* [AIM OF THE TASK]: Beginning with the line that contains "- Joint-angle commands" and ending with the line that contains "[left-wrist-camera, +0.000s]", reproduce the lines of the entries below exactly, omitting pictures.

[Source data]
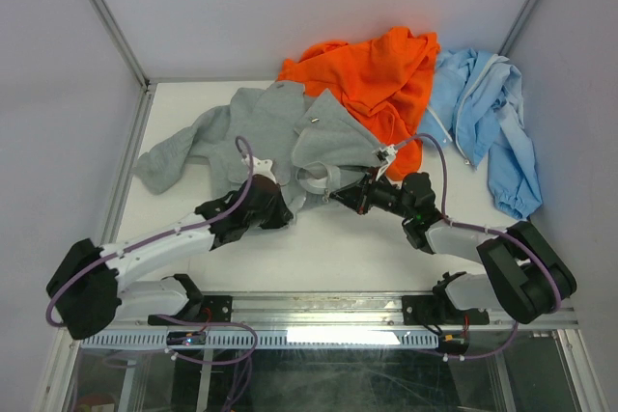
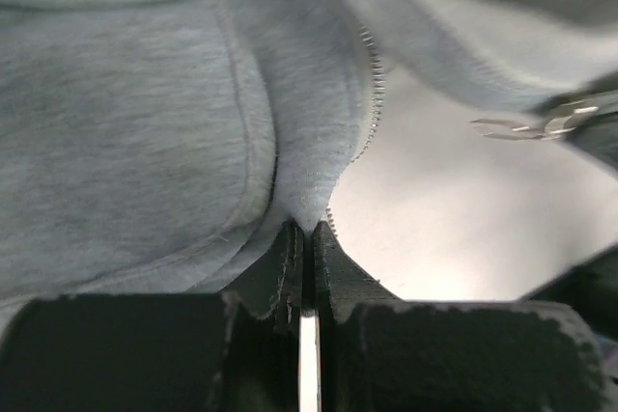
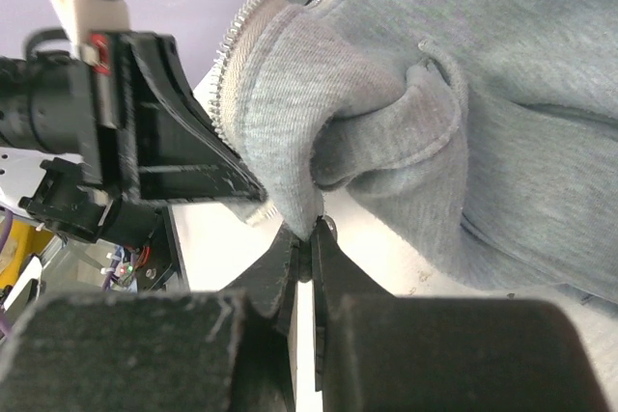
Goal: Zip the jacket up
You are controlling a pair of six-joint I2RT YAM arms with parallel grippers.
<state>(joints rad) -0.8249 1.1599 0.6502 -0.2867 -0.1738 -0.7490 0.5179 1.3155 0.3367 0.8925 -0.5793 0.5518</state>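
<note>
Cloth is clamped in both grippers: the left gripper (image 2: 306,233) nips a hem corner of the jacket (image 1: 261,127) by the zipper (image 2: 371,94), the right gripper (image 3: 307,238) a bunched fold alongside. Farther back the front gapes, teeth unjoined — zipping looks unstarted — and the jacket sprawls beside an orange garment (image 1: 377,74).

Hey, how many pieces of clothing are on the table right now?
3: the grey jacket at left-centre, the orange garment at the back, the light blue jacket at right. Others may hide underneath.
</note>
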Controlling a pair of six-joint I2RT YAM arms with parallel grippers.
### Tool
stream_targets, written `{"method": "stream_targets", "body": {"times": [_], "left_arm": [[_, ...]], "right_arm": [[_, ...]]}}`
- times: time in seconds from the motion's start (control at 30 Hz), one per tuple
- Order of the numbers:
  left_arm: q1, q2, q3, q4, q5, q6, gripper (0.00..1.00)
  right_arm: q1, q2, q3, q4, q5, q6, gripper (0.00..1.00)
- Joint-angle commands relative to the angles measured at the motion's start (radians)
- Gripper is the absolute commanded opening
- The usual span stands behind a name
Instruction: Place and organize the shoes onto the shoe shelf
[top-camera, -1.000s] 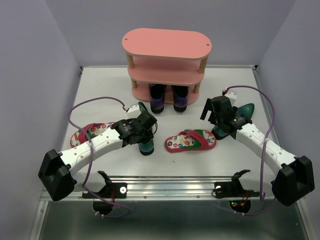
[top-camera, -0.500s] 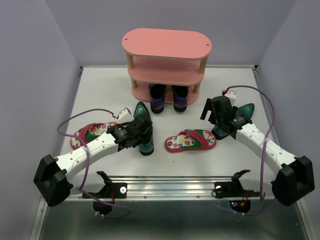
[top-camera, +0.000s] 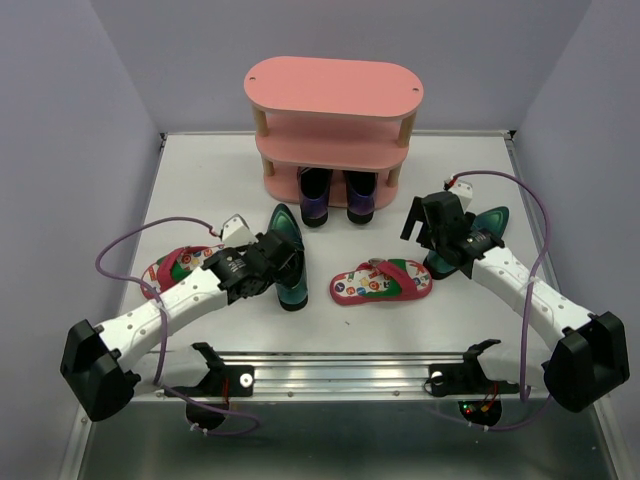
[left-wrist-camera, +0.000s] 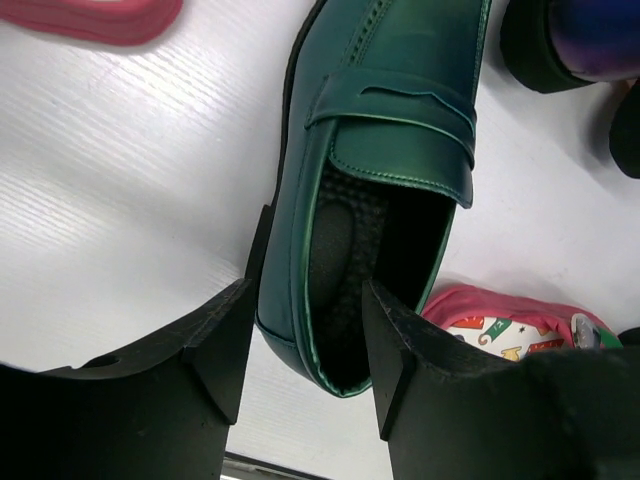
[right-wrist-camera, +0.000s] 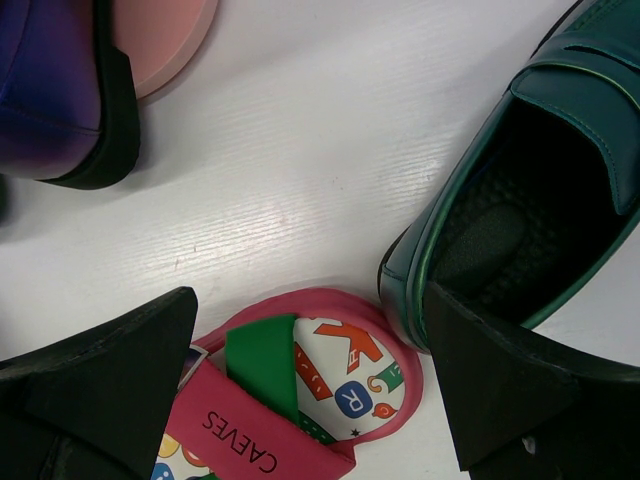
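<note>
The pink three-tier shoe shelf (top-camera: 333, 88) stands at the back. Two purple loafers (top-camera: 314, 196) sit under its bottom tier. A dark-green loafer (top-camera: 284, 240) lies left of centre; in the left wrist view (left-wrist-camera: 385, 150) its heel lies between the fingers (left-wrist-camera: 215, 350) of my open left gripper (top-camera: 278, 272), which do not clamp it. A red flip-flop (top-camera: 380, 282) lies in the middle and another (top-camera: 182, 266) at the left. My right gripper (top-camera: 425, 235) is open wide above the middle flip-flop's end (right-wrist-camera: 320, 390), beside the second green loafer (top-camera: 484, 228).
The right wrist view shows a purple loafer (right-wrist-camera: 55, 90) and the edge of the shelf's bottom board (right-wrist-camera: 160, 30) at the top left. Purple cables (top-camera: 535, 240) loop over the table on both sides. A metal rail (top-camera: 340, 368) runs along the near edge.
My left arm has swung left and drawn back along the green loafer, so more of the shoe's toe shows. The right arm and the shoes have not moved.
</note>
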Motion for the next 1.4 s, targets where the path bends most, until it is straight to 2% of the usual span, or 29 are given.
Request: {"method": "stream_targets", "body": {"times": [0.0, 0.13, 0.3, 0.5, 0.63, 0.7, 0.77, 0.8, 0.9, 1.13, 1.27, 1.37], "left_arm": [[0.005, -0.009, 0.062, -0.103, -0.091, 0.016, 0.58], [0.006, 0.021, 0.045, -0.097, -0.050, 0.019, 0.59], [0.012, 0.052, -0.010, -0.011, 0.050, 0.049, 0.70], [0.015, 0.121, -0.047, 0.090, 0.128, 0.095, 0.69], [0.018, 0.168, -0.046, 0.086, 0.147, 0.101, 0.58], [0.018, 0.176, -0.035, 0.052, 0.141, 0.092, 0.40], [0.018, 0.167, -0.009, 0.012, 0.119, 0.082, 0.28], [0.018, 0.147, 0.003, -0.035, 0.090, 0.077, 0.14], [0.018, 0.101, 0.064, -0.155, 0.030, 0.048, 0.00], [0.023, 0.038, 0.183, -0.390, -0.013, 0.006, 0.00], [0.029, -0.023, 0.180, -0.388, 0.027, 0.034, 0.00], [0.031, -0.045, 0.216, -0.387, 0.006, 0.045, 0.00]], "right_arm": [[0.005, -0.011, 0.014, 0.042, 0.004, -0.007, 1.00], [0.005, -0.005, 0.018, 0.042, 0.000, -0.005, 1.00], [0.005, 0.000, 0.021, 0.045, -0.005, -0.007, 1.00], [0.005, -0.003, 0.020, 0.045, -0.002, -0.010, 1.00], [0.005, -0.006, 0.017, 0.043, 0.001, -0.011, 1.00], [0.005, -0.006, 0.015, 0.043, 0.003, -0.010, 1.00], [0.005, -0.009, 0.014, 0.043, 0.003, -0.013, 1.00], [0.005, -0.009, 0.014, 0.043, 0.004, -0.011, 1.00], [0.005, -0.008, 0.012, 0.043, 0.004, -0.013, 1.00], [0.005, 0.003, 0.015, 0.054, -0.010, -0.011, 1.00], [0.005, 0.009, 0.017, 0.059, -0.013, -0.013, 1.00], [0.005, 0.009, 0.017, 0.062, -0.014, -0.013, 1.00]]}}
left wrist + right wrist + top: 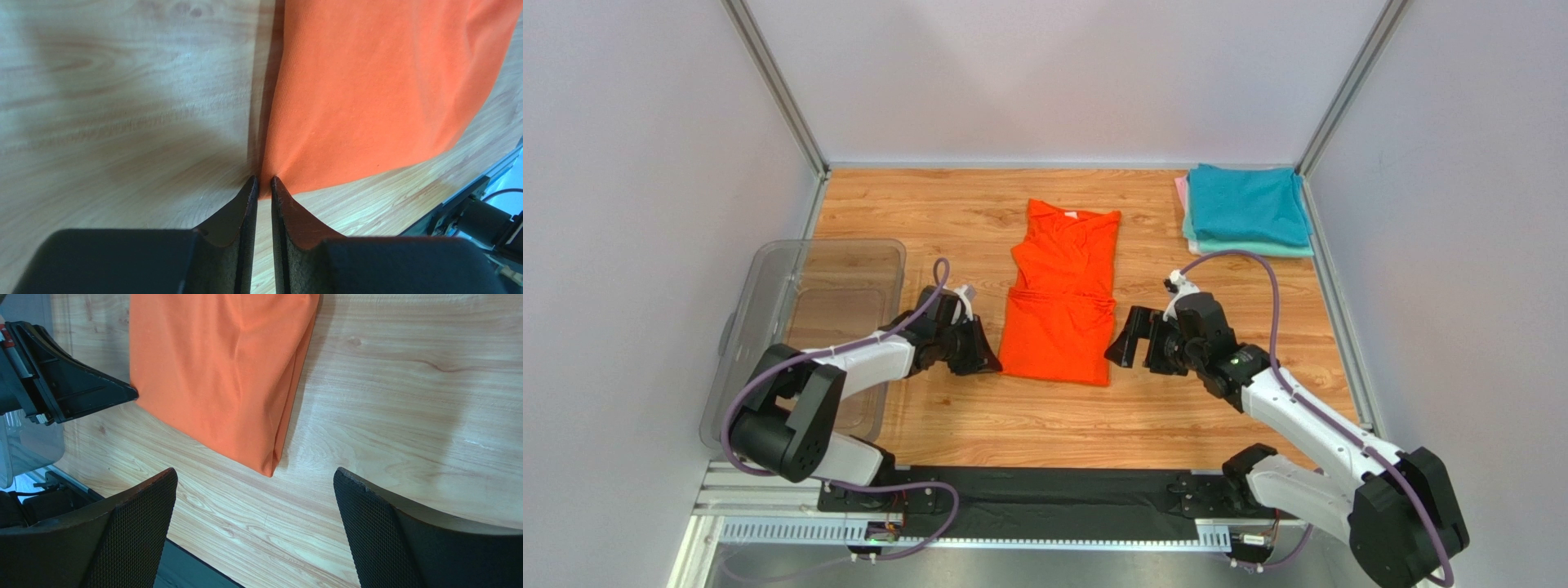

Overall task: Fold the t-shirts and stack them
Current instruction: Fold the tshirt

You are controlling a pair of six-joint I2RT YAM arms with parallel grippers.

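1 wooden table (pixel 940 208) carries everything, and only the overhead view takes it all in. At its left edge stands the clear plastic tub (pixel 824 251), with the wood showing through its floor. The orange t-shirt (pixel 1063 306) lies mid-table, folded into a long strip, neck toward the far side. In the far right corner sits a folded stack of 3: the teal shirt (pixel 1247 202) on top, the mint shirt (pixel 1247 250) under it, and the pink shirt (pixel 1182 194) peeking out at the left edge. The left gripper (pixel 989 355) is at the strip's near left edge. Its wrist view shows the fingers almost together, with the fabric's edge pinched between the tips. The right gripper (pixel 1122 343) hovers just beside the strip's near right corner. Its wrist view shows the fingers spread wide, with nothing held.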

* [YOUR RESPONSE]:
- Joint-angle commands relative to the angles measured at the motion's start (radians)
- Gripper is the absolute commanded opening
- The usual span stands behind a name
Instruction: Place and organize the shoes onto the shoe shelf
[top-camera, -1.000s] 
[top-camera, -0.500s] 
[top-camera, +0.000s] 
[left-wrist-camera, +0.000s] 

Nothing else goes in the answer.